En la historia del conflicto armado en Colombia hay momentos de inflexión que explican por qué a pesar de todos los retos que el país sigue enfrentando en materia de seguridad la situación no es, ni de lejos, comparable con la que se vivía hace poco más de dos décadas, cuando tanto las Farc como los grupos paramilitares campeaban en regiones enteras del territorio.
En estos 20 años, en el país se desintegraron los dos ejércitos irregulares más peligrosos y sanguinarios de todo el hemisferio. Se dirá que nos quedaron las bandas criminales como el ‘clan del Golfo’ y las disidencias de las Farc, que siguen matando y traficando coca y oro ilegal a manos llenas. Pero capos como ‘Mordisco’, ‘Chiquito Malo’, ‘Iván Márquez’ y su ‘Segunda Marquetalia’ o el mismo ‘Otoniel’ no lograron concentrar el poder criminal y la capacidad de muerte que sí tuvieron, además por décadas, delincuentes como el ‘Mono Jojoy’ y –en el otro bando ideológico, pero en el mismo en cuanto a métodos criminales y formas de financiación– Carlos y Fidel Castaño.
A los señores de la guerra de las Auc les salió mal la negociación que iniciaron con el primer gobierno de Álvaro Uribe, y casi un cuarto de siglo después aún no son claras las razones por las que en su momento de mayor poderío militar y de ascendiente político accedieron a negociar el desmonte de sus fuerzas.

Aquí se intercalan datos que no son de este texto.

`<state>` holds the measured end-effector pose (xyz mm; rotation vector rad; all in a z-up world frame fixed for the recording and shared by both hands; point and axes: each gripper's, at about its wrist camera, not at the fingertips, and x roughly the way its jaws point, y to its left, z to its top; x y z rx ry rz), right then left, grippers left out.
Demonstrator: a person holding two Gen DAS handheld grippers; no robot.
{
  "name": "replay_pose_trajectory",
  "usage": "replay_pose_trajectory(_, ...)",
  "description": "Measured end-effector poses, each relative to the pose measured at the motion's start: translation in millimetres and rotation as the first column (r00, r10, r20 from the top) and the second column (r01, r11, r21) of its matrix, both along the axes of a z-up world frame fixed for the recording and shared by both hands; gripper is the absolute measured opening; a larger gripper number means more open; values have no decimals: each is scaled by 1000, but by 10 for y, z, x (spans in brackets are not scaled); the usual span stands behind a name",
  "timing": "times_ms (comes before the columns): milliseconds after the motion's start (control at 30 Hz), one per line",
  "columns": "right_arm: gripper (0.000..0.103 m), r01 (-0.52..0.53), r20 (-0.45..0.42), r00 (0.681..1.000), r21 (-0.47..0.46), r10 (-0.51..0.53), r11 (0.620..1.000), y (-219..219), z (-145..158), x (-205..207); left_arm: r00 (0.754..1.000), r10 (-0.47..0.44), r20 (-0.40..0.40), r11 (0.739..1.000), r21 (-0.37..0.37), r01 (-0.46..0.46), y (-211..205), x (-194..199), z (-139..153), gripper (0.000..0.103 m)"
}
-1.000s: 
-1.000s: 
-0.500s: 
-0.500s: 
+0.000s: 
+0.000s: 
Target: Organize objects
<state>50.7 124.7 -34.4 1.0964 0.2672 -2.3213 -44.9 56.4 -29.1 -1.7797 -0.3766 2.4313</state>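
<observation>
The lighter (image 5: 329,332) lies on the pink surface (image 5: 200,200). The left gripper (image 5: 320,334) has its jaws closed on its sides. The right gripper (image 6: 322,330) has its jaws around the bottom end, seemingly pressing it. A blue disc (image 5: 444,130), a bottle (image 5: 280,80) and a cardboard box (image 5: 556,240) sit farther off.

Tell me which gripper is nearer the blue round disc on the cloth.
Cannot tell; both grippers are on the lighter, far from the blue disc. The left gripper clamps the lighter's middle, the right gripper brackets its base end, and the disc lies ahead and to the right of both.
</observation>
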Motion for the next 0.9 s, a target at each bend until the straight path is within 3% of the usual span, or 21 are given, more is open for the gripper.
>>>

En el caso de las Farc, las razones por las que después de 30 años de estarles, literalmente, mamando gallo a las negociaciones finalmente cumplieron son más claras: el enorme desgaste militar que sufrieron a lo largo de los dos gobiernos de Uribe y el primero de Juan Manuel Santos las forzaron a sentarse en la mesa y a firmar la paz en 2016.
Todo este carretazo histórico vale para señalar la importancia de las Fuerzas de Tarea –la Omega, que llevó a cabo la recuperación del Caguán tras el fracaso de las negociaciones con el gobierno Pastrana, la más conocida– y de los Comandos Conjuntos de Operaciones en los grandes golpes que llevaron al fin de las Farc como marca criminal. Por décadas, los celos entre fuerzas, incluida la Policía, llevaron al fracaso reiterado de operaciones contra los grandes delincuentes en el país. Las operaciones conjuntas de todas las fuerzas, incluida su inteligencia, bajo el mando de un solo oficial explican por qué una guerrilla que se había acostumbrado a ver a sus jefes morir de viejos y tomando whisky en sus santuarios terminó “correteada”, al decir de una comunicación interceptada al ‘Mono Jojoy’ (muerto en un bombardeo de la FAC en el que fue clave la inteligencia de la Policía, la operación Sodoma, en septiembre del 2010) a finales de la primera década del siglo.
El gobierno del presidente Petro y el comando de las Fuerzas Militares han oficializado el fin de esos esfuerzos conjuntos y un cambio de estrategia que justifican ante la nueva realidad del conflicto en el país.
Con un liderazgo tanto civil como militar que no ha sido precisamente el más destacado en materia de seguridad nacional, suenan válidas las voces que advierten de la necesidad de evaluar en profundidad las implicaciones de este paso. Mucho más cuando los efectos de la ‘paz total’ y de decisiones como la de proscribir los bombardeos y permitir la expansión de las narcosiembras han llevado a un escenario de renovado poderío de todos los actores criminales –Eln, disidencias y bandas– que, de no atajarse, nos podría devolver en la historia.